Whenever a picture appears, leave it out while repeating all the other data exactly.

Source material: Begin

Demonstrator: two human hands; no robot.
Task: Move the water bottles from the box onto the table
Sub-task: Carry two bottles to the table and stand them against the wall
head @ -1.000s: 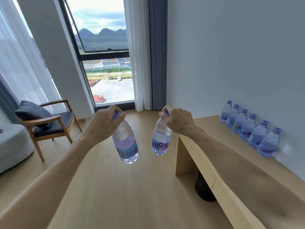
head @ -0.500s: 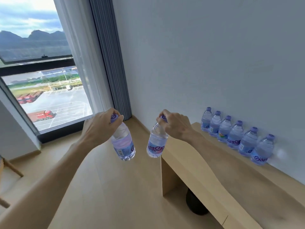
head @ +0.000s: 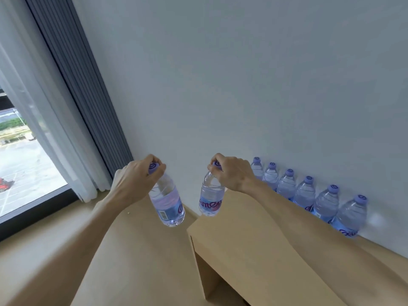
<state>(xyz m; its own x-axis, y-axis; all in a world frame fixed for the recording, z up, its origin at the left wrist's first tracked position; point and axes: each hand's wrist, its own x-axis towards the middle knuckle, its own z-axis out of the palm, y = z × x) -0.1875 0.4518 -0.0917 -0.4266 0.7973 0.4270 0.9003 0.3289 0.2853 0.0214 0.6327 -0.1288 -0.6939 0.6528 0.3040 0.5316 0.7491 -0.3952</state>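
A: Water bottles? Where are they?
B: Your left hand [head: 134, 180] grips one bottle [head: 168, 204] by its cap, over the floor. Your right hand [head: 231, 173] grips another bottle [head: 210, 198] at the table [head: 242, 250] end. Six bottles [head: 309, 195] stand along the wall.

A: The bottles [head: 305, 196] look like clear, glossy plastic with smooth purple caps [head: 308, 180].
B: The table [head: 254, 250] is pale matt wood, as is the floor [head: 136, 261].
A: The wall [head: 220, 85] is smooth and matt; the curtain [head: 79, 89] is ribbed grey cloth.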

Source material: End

▸ Worked solution:
Demonstrator: two human hands; no robot.
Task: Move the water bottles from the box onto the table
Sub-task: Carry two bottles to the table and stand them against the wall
head @ -1.000s: 
head @ -0.500s: 
head @ +0.000s: 
<state>(xyz m; its own x-axis, y-axis; all in a world frame fixed for the recording, z up, its origin at the left wrist's first tracked position; point and axes: each hand's wrist, its own x-axis towards the middle knuckle, its own z-axis out of the palm, y = z × x) -0.1875 0.4518 -0.0917 -0.4266 0.7973 0.4270 0.9003 0.3289 0.2853 0.0214 0.6327 -0.1288 -0.6939 0.6528 0.3040 0.5316 0.7491 -0.3952</state>
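A: Water bottles? Where are they?
B: Your left hand [head: 134, 180] grips one bottle [head: 168, 204] by its cap, over the floor. Your right hand [head: 231, 173] grips another bottle [head: 210, 198] at the table [head: 242, 250] end. Six bottles [head: 309, 195] stand along the wall.

A: The bottles [head: 305, 196] look like clear, glossy plastic with smooth purple caps [head: 308, 180].
B: The table [head: 254, 250] is pale matt wood, as is the floor [head: 136, 261].
A: The wall [head: 220, 85] is smooth and matt; the curtain [head: 79, 89] is ribbed grey cloth.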

The answer is complete.